Task description -
This exercise asks for every line of the material that contains the word "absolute".

------------------------

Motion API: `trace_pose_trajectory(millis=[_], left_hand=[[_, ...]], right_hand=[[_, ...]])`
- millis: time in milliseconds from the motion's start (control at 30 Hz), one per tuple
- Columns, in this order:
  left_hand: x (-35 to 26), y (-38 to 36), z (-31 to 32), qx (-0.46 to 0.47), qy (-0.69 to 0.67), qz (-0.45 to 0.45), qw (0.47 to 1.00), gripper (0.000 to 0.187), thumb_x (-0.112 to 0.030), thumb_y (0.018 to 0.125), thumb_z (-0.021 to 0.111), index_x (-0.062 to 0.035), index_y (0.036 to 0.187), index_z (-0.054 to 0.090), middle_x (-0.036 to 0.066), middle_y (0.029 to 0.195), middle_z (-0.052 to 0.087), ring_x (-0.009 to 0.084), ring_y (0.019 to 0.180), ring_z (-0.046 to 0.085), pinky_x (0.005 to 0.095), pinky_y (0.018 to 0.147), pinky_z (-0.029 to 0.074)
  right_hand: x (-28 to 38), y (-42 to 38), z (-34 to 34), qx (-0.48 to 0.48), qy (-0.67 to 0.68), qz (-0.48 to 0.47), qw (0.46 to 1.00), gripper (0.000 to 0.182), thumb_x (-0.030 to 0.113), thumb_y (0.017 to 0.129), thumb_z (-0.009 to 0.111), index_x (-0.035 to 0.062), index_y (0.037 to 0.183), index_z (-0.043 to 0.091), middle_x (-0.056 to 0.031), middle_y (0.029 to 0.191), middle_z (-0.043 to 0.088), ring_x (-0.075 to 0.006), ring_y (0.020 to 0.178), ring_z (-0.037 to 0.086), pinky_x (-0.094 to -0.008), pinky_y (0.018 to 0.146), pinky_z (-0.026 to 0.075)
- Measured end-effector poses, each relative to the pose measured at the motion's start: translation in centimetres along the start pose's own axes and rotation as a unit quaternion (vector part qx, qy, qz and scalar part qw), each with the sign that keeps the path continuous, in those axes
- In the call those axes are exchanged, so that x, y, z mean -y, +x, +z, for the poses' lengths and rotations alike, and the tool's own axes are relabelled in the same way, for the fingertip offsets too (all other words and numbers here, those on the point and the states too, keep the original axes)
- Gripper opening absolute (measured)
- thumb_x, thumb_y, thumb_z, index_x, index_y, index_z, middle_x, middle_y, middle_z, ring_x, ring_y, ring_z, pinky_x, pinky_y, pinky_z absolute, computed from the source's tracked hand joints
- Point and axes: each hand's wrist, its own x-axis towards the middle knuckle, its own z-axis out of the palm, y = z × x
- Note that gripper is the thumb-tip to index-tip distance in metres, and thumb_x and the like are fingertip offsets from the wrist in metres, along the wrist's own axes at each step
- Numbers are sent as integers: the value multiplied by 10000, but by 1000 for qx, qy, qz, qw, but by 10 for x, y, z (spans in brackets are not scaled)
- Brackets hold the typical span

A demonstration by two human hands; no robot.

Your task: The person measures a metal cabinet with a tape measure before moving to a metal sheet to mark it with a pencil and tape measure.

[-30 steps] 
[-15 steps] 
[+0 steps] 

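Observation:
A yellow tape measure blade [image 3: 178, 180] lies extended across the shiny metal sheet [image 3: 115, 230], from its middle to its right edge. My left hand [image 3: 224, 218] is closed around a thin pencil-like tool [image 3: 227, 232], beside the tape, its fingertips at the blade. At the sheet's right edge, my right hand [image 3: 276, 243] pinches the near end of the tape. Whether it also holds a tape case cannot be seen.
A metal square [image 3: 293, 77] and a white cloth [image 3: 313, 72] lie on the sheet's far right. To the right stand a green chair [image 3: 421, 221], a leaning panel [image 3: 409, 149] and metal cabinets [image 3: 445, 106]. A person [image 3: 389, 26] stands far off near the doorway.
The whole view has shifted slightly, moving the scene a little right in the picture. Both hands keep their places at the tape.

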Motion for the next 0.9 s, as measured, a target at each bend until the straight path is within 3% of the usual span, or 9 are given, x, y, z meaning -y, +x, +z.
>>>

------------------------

Task result -
- Gripper opening absolute (measured)
- thumb_x, thumb_y, thumb_z, index_x, index_y, index_z, middle_x, middle_y, middle_z, ring_x, ring_y, ring_z, pinky_x, pinky_y, pinky_z absolute, computed from the source's tracked hand joints

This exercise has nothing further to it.